'I don't want to crash again' - Lewis Askey targets Cadel Evans Great Ocean Road Race
British riders still in pain after Tour Down Under crash but keen to end Australian Summer with success
Lewis Askey (Groupama-FDJ) had never raced the Australian summer calendar before but has gone all in, enjoying the weather and the intense racing, and fought the pain of a crash.
The Brit headed out of the UK winter and into the heat and disparate time zone before Christmas, with hopes that the early adjustment and training in good weather would set set him up for this block of racing but also the 2025 season.
His results have been mixed but he and Groupama-FDJ have one final chance at the Cadel Evans Great Ocean Road Race.
“Sunday’s race, and actually even in the Tour Down Under, a lot of the days were suited quite well to my type of rider,” Askey told Cyclingnews in Geelong.
“So it means that if I can come here in good form, get a good big block of training in nice weather before I head back to Europe, that hopefully should put me in really good stead for the Classics and, well, I hope to already come out with something from Sunday.”

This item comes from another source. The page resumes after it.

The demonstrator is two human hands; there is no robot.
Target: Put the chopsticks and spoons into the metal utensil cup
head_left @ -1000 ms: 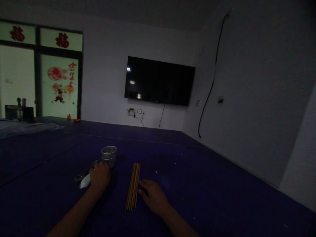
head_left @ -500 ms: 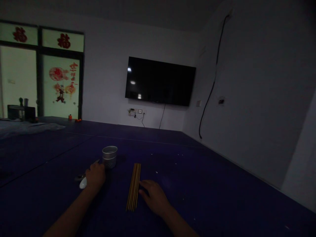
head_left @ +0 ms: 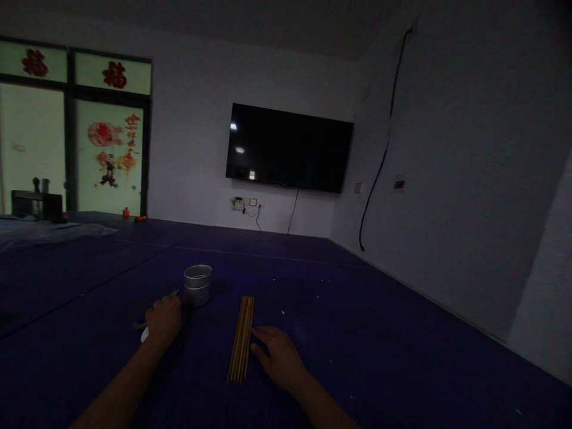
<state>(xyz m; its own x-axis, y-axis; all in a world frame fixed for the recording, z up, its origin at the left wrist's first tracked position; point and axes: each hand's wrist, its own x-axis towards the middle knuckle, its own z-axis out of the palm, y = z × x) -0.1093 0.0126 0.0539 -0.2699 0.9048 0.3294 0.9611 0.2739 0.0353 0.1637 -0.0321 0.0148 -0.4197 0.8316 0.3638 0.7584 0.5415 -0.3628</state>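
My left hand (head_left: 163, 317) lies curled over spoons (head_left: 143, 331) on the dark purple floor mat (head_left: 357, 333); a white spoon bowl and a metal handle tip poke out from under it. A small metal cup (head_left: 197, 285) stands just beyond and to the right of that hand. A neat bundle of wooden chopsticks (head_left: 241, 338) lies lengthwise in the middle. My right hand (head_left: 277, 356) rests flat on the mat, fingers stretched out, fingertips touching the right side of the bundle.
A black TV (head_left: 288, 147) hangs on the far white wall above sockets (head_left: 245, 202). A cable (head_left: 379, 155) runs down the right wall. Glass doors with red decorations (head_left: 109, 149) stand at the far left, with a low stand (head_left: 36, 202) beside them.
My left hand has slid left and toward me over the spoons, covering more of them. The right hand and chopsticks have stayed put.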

The form part of the equation seemed well in hand, with Askey saying in terms of race numbers “I've been probably near my best level, of my life, I'd say, up to this point.”
That condition translated into a strong lead-out on stage 1 of the Tour Down Under, with Askey delivering teammate Matthew Walls onto the right wheel so he could take a podium result.
However, the other sprints didn’t go to plan and worst of all the last one on stage 6 ended with Askey and Rémy Rochas crashing just when they had looked ideally positioned to lead out Walls heading toward the last kilometre.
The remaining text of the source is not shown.